Rachel Reeves announced an immediate increase of 3% on the second home surcharge, meaning that anyone named on a deed must now pay a 5% tax on any additional property they purchase. This will significantly impact landlords looking to expand their portfolios.
As a result, these changes will require careful consideration by foreign investors (and domestic landlords as well) following the Budget and could lead to short-term hesitation among overseas buyers. We therefore expect speculation around the BTL market to continue for a while longer.
Take speculation with a large pinch of salt
However, such speculation is common in the BTL market and often remains just that: speculation.
In truth, time and time again, whether it is Brexit or new stamp duty surcharges, there is frequent scaremongering about the ‘death of BTL’ and a mass exodus of landlords, including those from overseas.
And yet, these forecasts never turn into reality.
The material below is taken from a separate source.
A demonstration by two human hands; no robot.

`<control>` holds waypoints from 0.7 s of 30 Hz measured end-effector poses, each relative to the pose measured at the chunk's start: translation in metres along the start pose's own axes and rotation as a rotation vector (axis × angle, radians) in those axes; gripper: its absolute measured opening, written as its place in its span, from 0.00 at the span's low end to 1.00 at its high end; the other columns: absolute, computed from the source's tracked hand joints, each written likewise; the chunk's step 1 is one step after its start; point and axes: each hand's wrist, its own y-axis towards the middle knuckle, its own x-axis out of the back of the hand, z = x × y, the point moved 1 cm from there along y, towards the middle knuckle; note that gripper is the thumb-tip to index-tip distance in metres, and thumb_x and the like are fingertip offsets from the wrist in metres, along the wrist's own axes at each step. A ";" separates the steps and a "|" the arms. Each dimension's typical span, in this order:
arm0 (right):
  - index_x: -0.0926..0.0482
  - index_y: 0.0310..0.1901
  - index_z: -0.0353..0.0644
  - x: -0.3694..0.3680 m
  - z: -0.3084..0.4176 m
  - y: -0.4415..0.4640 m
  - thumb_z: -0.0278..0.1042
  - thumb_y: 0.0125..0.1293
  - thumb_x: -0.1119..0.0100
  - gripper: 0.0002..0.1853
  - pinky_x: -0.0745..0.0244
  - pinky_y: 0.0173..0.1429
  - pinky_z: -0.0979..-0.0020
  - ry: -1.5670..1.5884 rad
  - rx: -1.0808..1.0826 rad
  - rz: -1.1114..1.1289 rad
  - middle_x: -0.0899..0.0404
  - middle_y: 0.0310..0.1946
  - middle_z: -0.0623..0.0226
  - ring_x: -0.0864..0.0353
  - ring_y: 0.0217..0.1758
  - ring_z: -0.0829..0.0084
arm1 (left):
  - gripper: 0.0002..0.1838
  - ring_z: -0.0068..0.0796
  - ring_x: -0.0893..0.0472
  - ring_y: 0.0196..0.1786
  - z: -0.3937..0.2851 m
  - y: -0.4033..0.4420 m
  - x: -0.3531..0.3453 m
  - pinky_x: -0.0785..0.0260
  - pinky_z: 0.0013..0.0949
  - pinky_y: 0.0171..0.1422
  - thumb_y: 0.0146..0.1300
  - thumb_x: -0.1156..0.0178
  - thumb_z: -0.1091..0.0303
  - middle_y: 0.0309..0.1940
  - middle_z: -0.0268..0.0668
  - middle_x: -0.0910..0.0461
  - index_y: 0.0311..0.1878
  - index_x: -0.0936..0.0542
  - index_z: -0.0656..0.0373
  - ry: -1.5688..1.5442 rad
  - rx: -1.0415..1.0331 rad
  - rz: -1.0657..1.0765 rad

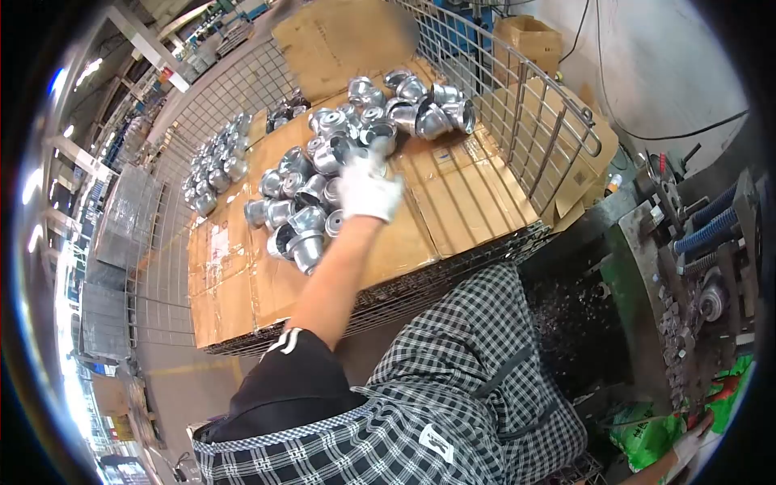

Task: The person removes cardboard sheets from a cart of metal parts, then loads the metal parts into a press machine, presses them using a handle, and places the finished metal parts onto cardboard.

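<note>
My left hand point(369, 192), in a white glove, reaches over a pile of shiny metal cup-shaped parts point(307, 222). It is smeared by motion, so its fingers and anything in them cannot be made out. More of these cups point(432, 117) lie behind it on the flattened cardboard point(469, 194) in a wire cage. At the lower right edge, my right hand point(689, 446), also gloved, is beside a green bag point(653, 436). It is small and dark there, and its grip does not show clearly.
Another group of metal cups point(218, 166) lies along the cardboard's left side. Wire mesh walls point(525, 121) rise around the cage. To the right stands a machine with blue ribbed hoses point(705, 229) and metal chips. A cardboard box point(527, 42) stands behind.
</note>
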 end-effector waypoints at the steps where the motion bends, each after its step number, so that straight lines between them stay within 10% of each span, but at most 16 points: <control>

In 2016, for example, the opposite occurred; foreign investment actually surged as buyers capitalised on the pound’s decline post-referendum and the perceived value of UK assets.
The same trend was observed after Truss’ mini Budget, when many buyers from North America seized the opportunity to purchase properties at a relative discount due to the weakening of the GBP against the dollar.
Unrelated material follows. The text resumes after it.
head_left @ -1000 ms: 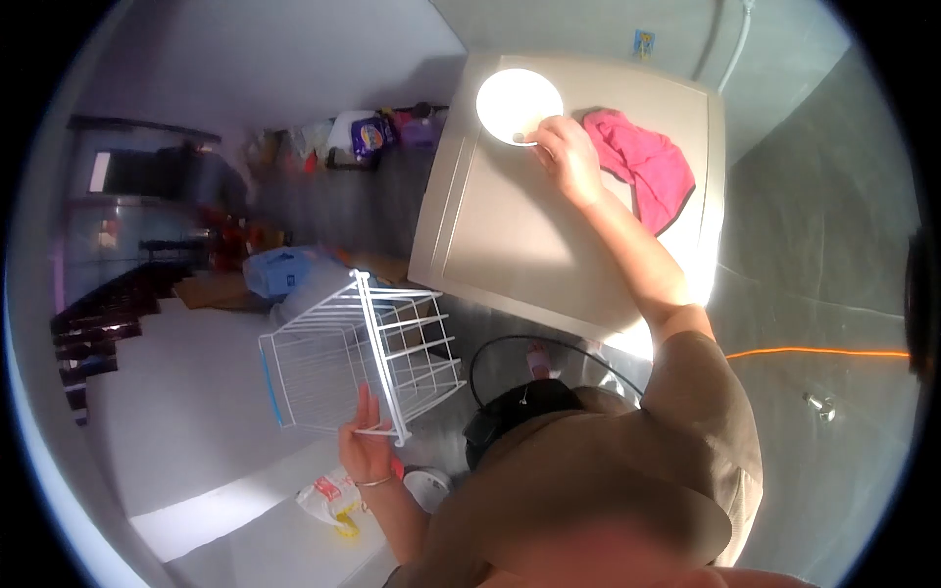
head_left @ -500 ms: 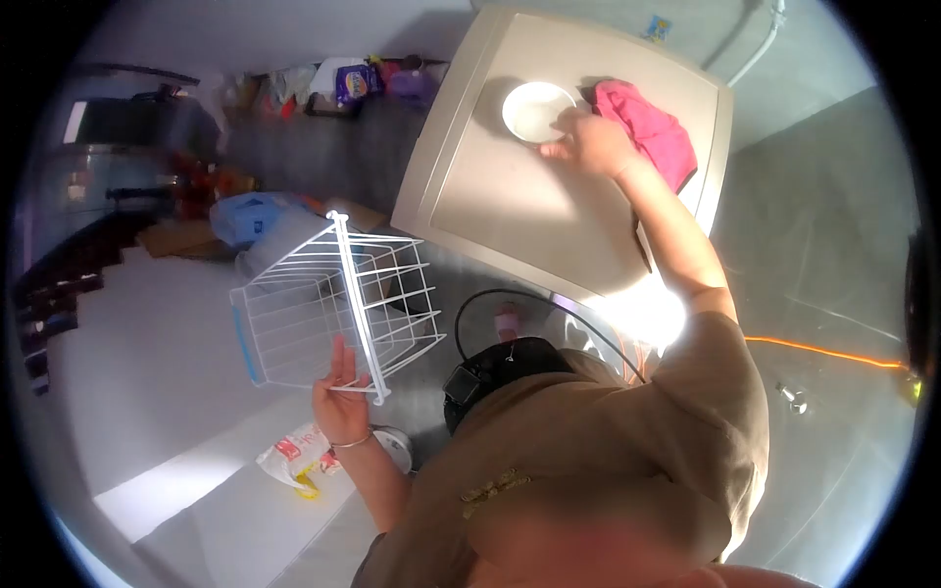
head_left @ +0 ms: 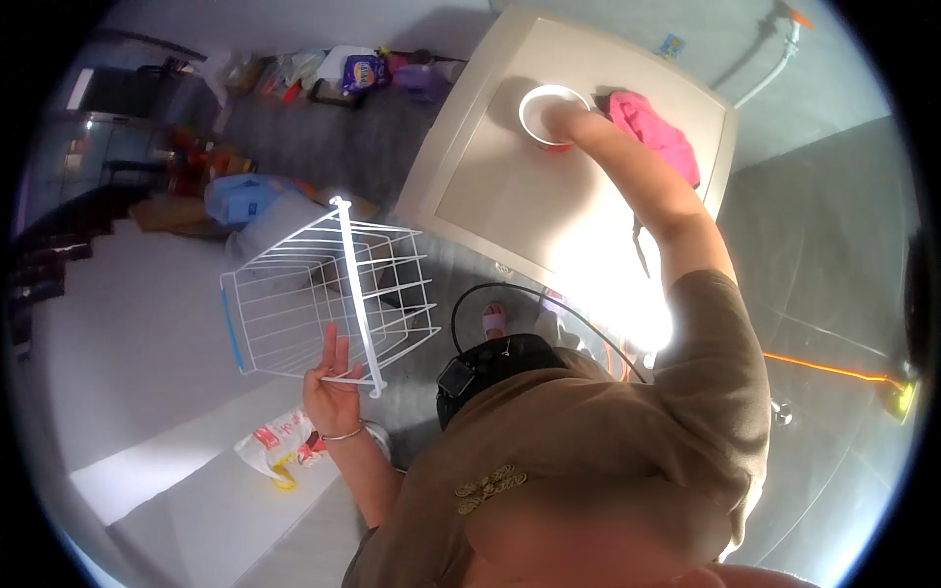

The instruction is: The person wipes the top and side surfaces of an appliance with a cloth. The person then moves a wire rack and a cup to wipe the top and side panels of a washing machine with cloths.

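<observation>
My left hand (head_left: 331, 394) grips a white wire basket (head_left: 360, 294) by its lower corner, thumb and some fingers round the wire and other fingers stretched out. The basket is tilted in the air, with a blue strip on its far left edge. My right hand (head_left: 569, 122) reaches into a white bowl (head_left: 526, 120) on top of a beige appliance (head_left: 510, 206); its fingers are hidden inside, so what they hold does not show. A bit of red shows at the bowl's lower rim. Right of the bowl lies a crumpled pink cloth (head_left: 659, 137), partly behind my forearm.
A black cable (head_left: 490, 285) arches between me and the appliance. On the floor lie a plastic bag (head_left: 274, 441) with red print and a blue bag (head_left: 240, 199). Packets (head_left: 365, 74) line the far wall. An orange cord (head_left: 833, 367) runs along the right wall.
My right hand has gone from the bowl's right rim to inside it. My left hand still holds the basket, which has shifted slightly left and up in view.
</observation>
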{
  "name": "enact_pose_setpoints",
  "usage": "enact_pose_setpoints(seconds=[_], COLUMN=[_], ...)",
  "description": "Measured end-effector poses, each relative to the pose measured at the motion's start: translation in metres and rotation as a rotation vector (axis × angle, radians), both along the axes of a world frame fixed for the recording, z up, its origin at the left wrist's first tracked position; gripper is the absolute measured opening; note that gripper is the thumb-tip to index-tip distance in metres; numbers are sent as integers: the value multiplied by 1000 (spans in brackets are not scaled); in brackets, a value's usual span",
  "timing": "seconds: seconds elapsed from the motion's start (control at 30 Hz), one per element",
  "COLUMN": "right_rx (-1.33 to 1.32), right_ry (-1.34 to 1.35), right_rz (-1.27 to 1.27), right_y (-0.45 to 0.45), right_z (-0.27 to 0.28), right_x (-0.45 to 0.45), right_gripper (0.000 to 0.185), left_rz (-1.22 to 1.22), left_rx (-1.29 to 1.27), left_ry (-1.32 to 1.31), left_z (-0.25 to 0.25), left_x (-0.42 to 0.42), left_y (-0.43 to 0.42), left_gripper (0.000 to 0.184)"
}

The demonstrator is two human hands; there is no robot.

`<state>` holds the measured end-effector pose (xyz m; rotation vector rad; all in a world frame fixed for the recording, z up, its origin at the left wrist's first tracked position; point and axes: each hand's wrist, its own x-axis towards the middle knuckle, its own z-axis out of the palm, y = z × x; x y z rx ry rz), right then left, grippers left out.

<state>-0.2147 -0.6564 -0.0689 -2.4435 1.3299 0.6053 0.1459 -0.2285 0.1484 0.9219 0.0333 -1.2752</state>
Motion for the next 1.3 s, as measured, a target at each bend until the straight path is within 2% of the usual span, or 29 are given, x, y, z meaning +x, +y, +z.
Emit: enact_pose_setpoints(seconds=[0.07, 0.17, 0.37, 0.47, 0.53, 0.57, 0.63, 0.67, 0.73, 0.77, 0.8, 0.87, 1.0, 1.07, 1.13, 1.2, 1.27, 1.3], right_rx=[9, 56, 53, 26, 131, 124, 422, 413, 706, 863, 854, 1041, 1061, 1102, 1185, 1166, 1046, 1043], right_ry=[36, 48, 53, -26, -266, -259, -1055, -1056, -1502, -1678, -1683, -1948, -2126, -2157, -2224, -2246, -2227, -2235], right_rz=[19, -17, 4, 21, -59, -54, -301, -303, -663, -688, -689, -739, -715, -678, -741, -774, -982, -981], right_y=[-3, 1, 0, -1, -2, -7, -9, -9, 11, 17, 26, 44, 71, 78, 84, 88, 96, 97], right_z=[-4, 6, 11, 13, 31, 35, 39, 41, 60, 62, 68, 80, 89, 88, 90, 95, 108, 109], right_x=[-3, -12, -16, -24, -33, -39, -51, -54, -56, -59, -59, -58, -50, -49, -41, -35, -28, -26], right_gripper=[31, 32, 29, 29, 32, 32, 29, 29, 25, 25, 25, 30, 32, 33, 31, 30, 30, 30], left_rz=[-1, 2, 69, 37, 27, 22, 17, 14, 17, 27, 19, 26, 5, 16, 6, -7, -17, -22], left_rx=[13, 21, 48, -2, -6, -10, -28, -45, -40, -30, -34, -45, -64, -38, -44, -52, -55, -56], left_ry=[-52, -94, -61, -36, -41, -39, -42, -42, -26, -10, -9, 12, 48, 7, 13, 17, 33, 29], left_z=[-1, -4, -6, -10, -7, -6, -7, -8, -10, -11, -13, -16, -15, -12, -18, -18, -16, -17], left_x=[0, 0, -4, 1, 0, -1, 0, 1, 4, 5, 5, 6, 7, 7, 14, 19, 18, 20], left_y=[1, 3, 3, 6, 5, 3, 5, 6, 7, 7, 7, 8, 6, 4, 7, 8, 6, 6], left_gripper=[27, 22, 26, 29, 29, 29, 30, 32, 34, 36, 36, 39, 40, 33, 28, 24, 18, 18])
Clearly, despite regular predictions of downturns and challenges, the BTL market continues to attract foreign investment and demonstrate remarkable resilience, proving that speculation rarely reflects the underlying strength and potential of this sector.
Market fundamentals are still intact
In my view, this remains the case in today’s market.
Why? Fundamentally, because, beyond the potential capital growth and rental yields when investing in the UK, the country has an incredibly strong appeal as a desirable place to live, work, and visit.
The UK boasts a rich cultural heritage, which will always appeal to overseas buyers. What’s more, the UK is well-known for its transparent legal and robust political systems, which provide investors with a sense of security and stability. This is then boosted by the economy, which, despite some turbulence in recent years, is one of the most stable in the world.
These are important factors that draw investors to the UK, but it would be remiss of me to suggest that the potential for capital growth and rental yields are not the most significant draw. After all, since 2005, average UK property prices have grown by 88% from £150,663 to £284,691. Meanwhile, between 2009 and 2023, average weekly rents rose from £153 to £231 – an increase of almost 51%.
This trend of growth is expected to continue, further questioning any notions that the desirability of the UK’s BTL market is waning among international investors.
According to Savills, for instance, prices are projected to rise by 2.5% in 2024, followed by steady increases over the next four years, leading to an overall house price growth of 21.6% between 2024 and 2028. Furthermore, forecasts indicate that rental growth will reach 20.5% over the next five years.
For me, the long-term strength and stability of the BTL market must always be factored in when assessing the latest trends and speculation.
Clearly, change is afoot, and it would be foolish to ignore it; while the UK BTL market continues to demonstrate strong fundamentals and enduring appeal for overseas investors, the presence of regulatory uncertainty should not be overlooked.
As such, it is crucial that overseas borrowers find lenders and brokers that can effectively navigate these challenges. In doing so, they can capitalise on the opportunities available in this resilient market, ensuring their investments thrive in the years ahead.